*EXERCISE DESCRIPTION*
Each line must appear in the answer exactly as it does in the data.

Records from a data collection

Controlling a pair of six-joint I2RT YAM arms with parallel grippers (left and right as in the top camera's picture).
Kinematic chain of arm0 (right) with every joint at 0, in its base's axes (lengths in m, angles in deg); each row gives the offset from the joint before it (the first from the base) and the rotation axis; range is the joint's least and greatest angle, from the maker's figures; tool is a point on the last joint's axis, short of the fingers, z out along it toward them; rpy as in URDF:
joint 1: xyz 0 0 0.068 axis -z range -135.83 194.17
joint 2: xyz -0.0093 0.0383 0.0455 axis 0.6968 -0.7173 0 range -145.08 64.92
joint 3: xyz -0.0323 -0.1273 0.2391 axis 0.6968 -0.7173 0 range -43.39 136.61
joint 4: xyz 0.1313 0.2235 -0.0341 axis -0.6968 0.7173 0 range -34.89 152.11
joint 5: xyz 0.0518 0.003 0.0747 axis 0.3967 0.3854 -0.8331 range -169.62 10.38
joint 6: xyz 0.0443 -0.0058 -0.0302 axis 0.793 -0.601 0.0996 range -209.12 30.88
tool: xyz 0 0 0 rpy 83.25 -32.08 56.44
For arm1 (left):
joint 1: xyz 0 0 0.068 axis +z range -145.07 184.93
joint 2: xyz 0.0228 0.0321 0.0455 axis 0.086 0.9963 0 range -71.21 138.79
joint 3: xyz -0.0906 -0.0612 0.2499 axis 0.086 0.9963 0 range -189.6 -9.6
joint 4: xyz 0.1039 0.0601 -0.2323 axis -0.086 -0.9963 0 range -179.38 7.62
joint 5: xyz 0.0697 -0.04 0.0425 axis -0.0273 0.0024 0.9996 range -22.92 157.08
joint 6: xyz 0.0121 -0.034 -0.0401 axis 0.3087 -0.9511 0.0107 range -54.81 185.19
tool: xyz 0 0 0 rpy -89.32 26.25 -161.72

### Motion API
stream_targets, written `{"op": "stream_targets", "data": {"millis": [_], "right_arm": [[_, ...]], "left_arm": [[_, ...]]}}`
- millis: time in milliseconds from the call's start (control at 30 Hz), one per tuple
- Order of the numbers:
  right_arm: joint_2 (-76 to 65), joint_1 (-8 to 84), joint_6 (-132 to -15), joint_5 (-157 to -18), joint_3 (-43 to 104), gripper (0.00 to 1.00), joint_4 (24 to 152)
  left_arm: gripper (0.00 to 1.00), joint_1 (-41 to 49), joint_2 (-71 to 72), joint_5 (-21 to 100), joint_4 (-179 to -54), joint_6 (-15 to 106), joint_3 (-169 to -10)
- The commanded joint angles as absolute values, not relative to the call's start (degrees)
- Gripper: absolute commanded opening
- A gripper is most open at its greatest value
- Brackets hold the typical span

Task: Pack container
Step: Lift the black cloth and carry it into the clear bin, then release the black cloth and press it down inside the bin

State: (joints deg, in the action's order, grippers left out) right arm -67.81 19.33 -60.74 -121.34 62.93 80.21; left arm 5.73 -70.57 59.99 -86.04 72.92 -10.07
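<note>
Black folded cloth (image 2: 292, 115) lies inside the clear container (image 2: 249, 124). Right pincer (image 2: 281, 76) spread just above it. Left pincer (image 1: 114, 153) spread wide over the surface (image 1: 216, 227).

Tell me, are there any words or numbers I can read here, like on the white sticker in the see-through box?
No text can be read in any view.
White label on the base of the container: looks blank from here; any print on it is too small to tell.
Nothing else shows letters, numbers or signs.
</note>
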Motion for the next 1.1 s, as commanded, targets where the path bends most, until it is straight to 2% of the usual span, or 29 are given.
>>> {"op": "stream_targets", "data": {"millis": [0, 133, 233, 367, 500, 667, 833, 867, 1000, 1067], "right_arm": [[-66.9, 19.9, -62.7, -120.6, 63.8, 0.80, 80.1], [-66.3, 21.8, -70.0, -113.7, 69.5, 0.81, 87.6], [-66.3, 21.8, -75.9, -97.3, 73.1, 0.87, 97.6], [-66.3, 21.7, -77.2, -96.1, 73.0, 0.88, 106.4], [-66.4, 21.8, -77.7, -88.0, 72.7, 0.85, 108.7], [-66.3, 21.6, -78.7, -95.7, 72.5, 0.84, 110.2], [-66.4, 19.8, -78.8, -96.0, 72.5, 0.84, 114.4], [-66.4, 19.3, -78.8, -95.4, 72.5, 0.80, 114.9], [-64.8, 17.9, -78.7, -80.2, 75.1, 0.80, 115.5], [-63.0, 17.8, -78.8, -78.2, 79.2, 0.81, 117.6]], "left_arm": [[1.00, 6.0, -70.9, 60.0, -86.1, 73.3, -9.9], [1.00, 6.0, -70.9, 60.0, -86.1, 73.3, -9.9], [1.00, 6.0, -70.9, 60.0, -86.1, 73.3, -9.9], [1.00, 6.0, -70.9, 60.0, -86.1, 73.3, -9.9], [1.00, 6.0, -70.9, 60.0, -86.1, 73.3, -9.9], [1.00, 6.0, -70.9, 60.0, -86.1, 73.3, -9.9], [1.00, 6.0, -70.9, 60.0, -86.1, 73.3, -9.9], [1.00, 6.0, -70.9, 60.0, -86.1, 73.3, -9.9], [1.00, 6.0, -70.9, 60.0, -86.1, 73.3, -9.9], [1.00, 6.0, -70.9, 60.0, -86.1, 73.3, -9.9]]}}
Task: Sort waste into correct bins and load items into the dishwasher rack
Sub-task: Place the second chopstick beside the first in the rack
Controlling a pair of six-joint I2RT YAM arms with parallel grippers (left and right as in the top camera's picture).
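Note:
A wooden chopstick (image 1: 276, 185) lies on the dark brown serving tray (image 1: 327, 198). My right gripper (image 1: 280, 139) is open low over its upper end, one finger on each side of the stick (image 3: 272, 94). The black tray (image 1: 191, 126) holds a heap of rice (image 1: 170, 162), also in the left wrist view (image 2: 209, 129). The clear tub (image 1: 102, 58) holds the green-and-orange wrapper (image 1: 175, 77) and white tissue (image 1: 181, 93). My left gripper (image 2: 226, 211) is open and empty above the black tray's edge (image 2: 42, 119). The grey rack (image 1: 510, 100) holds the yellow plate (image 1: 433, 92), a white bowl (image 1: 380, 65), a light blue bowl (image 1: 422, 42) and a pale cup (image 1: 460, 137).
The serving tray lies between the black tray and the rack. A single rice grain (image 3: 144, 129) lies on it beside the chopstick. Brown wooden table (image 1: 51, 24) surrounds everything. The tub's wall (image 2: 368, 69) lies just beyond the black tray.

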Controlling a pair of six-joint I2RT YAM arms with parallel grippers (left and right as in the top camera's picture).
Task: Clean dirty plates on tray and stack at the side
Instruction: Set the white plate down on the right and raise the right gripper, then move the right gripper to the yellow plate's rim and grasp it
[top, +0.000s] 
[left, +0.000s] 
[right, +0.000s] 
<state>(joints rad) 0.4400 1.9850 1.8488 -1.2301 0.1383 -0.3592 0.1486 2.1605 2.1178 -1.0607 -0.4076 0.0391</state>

*ANSWER FOR THIS EXERCISE*
Controlling a pair of six-joint I2RT YAM arms with parallel grippers (left and right as in the top camera's picture).
Kinematic chain of arm0 (right) with every joint at 0, in its base's axes (lengths in m, angles in deg); each row gives the offset from the joint before it (the first from the base) and the rotation axis; range is the joint's least and greatest angle, from the maker's figures; tool is a point on the last joint's axis, short of the fingers, z out along it toward them; rpy as in URDF:
joint 1: xyz 0 0 0.068 axis -z range -135.83 194.17
joint 2: xyz -0.0093 0.0383 0.0455 axis 0.6968 -0.7173 0 range -145.08 64.92
joint 3: xyz -0.0323 -0.1273 0.2391 axis 0.6968 -0.7173 0 range -43.39 136.61
joint 4: xyz 0.1313 0.2235 -0.0341 axis -0.6968 0.7173 0 range -34.89 152.11
joint 5: xyz 0.0518 0.003 0.0747 axis 0.3967 0.3854 -0.8331 range -169.62 10.38
joint 6: xyz 0.0443 -0.0058 -0.0302 axis 0.793 -0.601 0.0996 range -209.12 30.88
tool: xyz 0 0 0 rpy 83.25 -32.08 56.44
For arm1 (left):
joint 1: xyz 0 0 0.068 axis +z range -145.07 184.93
joint 2: xyz 0.0228 0.0321 0.0455 axis 0.086 0.9963 0 range -71.21 138.79
joint 3: xyz -0.0906 -0.0612 0.2499 axis 0.086 0.9963 0 range -189.6 -9.6
joint 4: xyz 0.1039 0.0601 -0.2323 axis -0.086 -0.9963 0 range -179.38 7.62
joint 5: xyz 0.0697 -0.04 0.0425 axis -0.0273 0.0024 0.9996 range -22.92 157.08
joint 6: xyz 0.0121 -0.034 -0.0401 axis 0.3087 -0.9511 0.0107 range -54.81 185.19
tool: xyz 0 0 0 rpy -89.32 26.25 -161.72

### Motion API
stream_targets, written `{"op": "stream_targets", "data": {"millis": [_], "right_arm": [[_, ...]], "left_arm": [[_, ...]]}}`
- millis: time in milliseconds from the call's start (control at 30 Hz), one per tuple
- Order of the numbers:
  right_arm: joint_2 (-76 to 65), joint_1 (-8 to 84), joint_6 (-132 to -15), joint_5 (-157 to -18), joint_3 (-43 to 104), gripper (0.00 to 1.00), joint_4 (24 to 152)
  left_arm: gripper (0.00 to 1.00), joint_1 (-41 to 49), joint_2 (-71 to 72), joint_5 (-21 to 100), joint_4 (-179 to -54), joint_6 (-15 to 106), joint_3 (-169 to -10)
- The commanded joint angles as absolute values, not relative to the call's start (degrees)
- Gripper: absolute commanded opening
- A gripper is most open at its greatest value
- Brackets hold the typical span

Task: Pack container
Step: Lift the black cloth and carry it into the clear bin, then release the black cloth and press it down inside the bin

State: (joints deg, in the action's order, grippers left out) right arm -67.81 19.33 -60.74 -121.34 62.93 80.21; left arm 5.73 -70.57 59.99 -86.04 72.92 -10.07
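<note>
Black folded cloth (image 2: 292, 115) lies inside the clear container (image 2: 249, 124). Right pincer (image 2: 281, 76) spread just above it. Left pincer (image 1: 114, 153) spread wide over the surface (image 1: 216, 227).

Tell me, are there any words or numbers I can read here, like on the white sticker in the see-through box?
No text can be read in any view.
White label on the base of the container: looks blank from here; any print on it is too small to tell.
Nothing else shows letters, numbers or signs.
</note>
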Motion for the next 1.1 s, as commanded, targets where the path bends most, until it is straight to 2% of the usual span, or 29 are given.
>>> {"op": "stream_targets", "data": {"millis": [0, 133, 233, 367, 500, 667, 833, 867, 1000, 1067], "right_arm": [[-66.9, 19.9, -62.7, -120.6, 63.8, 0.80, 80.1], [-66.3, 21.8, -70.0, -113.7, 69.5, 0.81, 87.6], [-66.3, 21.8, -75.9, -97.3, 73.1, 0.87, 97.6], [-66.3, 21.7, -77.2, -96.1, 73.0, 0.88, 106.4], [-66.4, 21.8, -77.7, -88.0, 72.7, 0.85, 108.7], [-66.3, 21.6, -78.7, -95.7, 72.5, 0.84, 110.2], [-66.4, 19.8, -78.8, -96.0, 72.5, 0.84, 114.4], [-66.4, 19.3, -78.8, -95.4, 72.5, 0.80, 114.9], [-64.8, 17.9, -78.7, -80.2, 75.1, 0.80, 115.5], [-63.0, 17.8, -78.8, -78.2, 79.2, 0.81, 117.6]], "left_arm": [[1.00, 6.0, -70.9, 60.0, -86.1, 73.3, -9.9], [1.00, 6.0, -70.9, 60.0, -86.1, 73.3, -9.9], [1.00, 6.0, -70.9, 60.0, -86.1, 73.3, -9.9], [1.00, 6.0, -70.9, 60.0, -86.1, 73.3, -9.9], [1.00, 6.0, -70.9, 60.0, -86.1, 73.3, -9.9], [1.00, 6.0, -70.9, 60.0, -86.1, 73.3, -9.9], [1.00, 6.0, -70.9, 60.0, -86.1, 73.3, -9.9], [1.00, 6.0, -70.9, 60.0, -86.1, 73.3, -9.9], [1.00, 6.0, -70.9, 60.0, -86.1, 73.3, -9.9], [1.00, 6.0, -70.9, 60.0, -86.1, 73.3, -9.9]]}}
Task: Sort waste into correct bins and load items into the dishwasher rack
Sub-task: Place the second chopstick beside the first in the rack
Controlling a pair of six-joint I2RT YAM arms with parallel grippers (left and right as in the top camera's picture).
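Note:
A wooden chopstick (image 1: 276, 185) lies on the dark brown serving tray (image 1: 327, 198). My right gripper (image 1: 280, 139) is open low over its upper end, one finger on each side of the stick (image 3: 272, 94). The black tray (image 1: 191, 126) holds a heap of rice (image 1: 170, 162), also in the left wrist view (image 2: 209, 129). The clear tub (image 1: 102, 58) holds the green-and-orange wrapper (image 1: 175, 77) and white tissue (image 1: 181, 93). My left gripper (image 2: 226, 211) is open and empty above the black tray's edge (image 2: 42, 119). The grey rack (image 1: 510, 100) holds the yellow plate (image 1: 433, 92), a white bowl (image 1: 380, 65), a light blue bowl (image 1: 422, 42) and a pale cup (image 1: 460, 137).
The serving tray lies between the black tray and the rack. A single rice grain (image 3: 144, 129) lies on it beside the chopstick. Brown wooden table (image 1: 51, 24) surrounds everything. The tub's wall (image 2: 368, 69) lies just beyond the black tray.
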
Controlling a pair of six-joint I2RT YAM arms with parallel grippers (left and right as in the top camera's picture).
Task: Clean dirty plates on tray and stack at the side
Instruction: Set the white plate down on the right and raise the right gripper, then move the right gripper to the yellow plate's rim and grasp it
[top, +0.000s] 
[left, +0.000s] 
[right, +0.000s] 
<state>(joints rad) 0.4400 1.9850 1.8488 -1.2301 0.1383 -0.3592 0.1486 2.1605 2.1178 -1.0607 -0.4076 0.0391</state>

Nothing remains to be added to the exercise.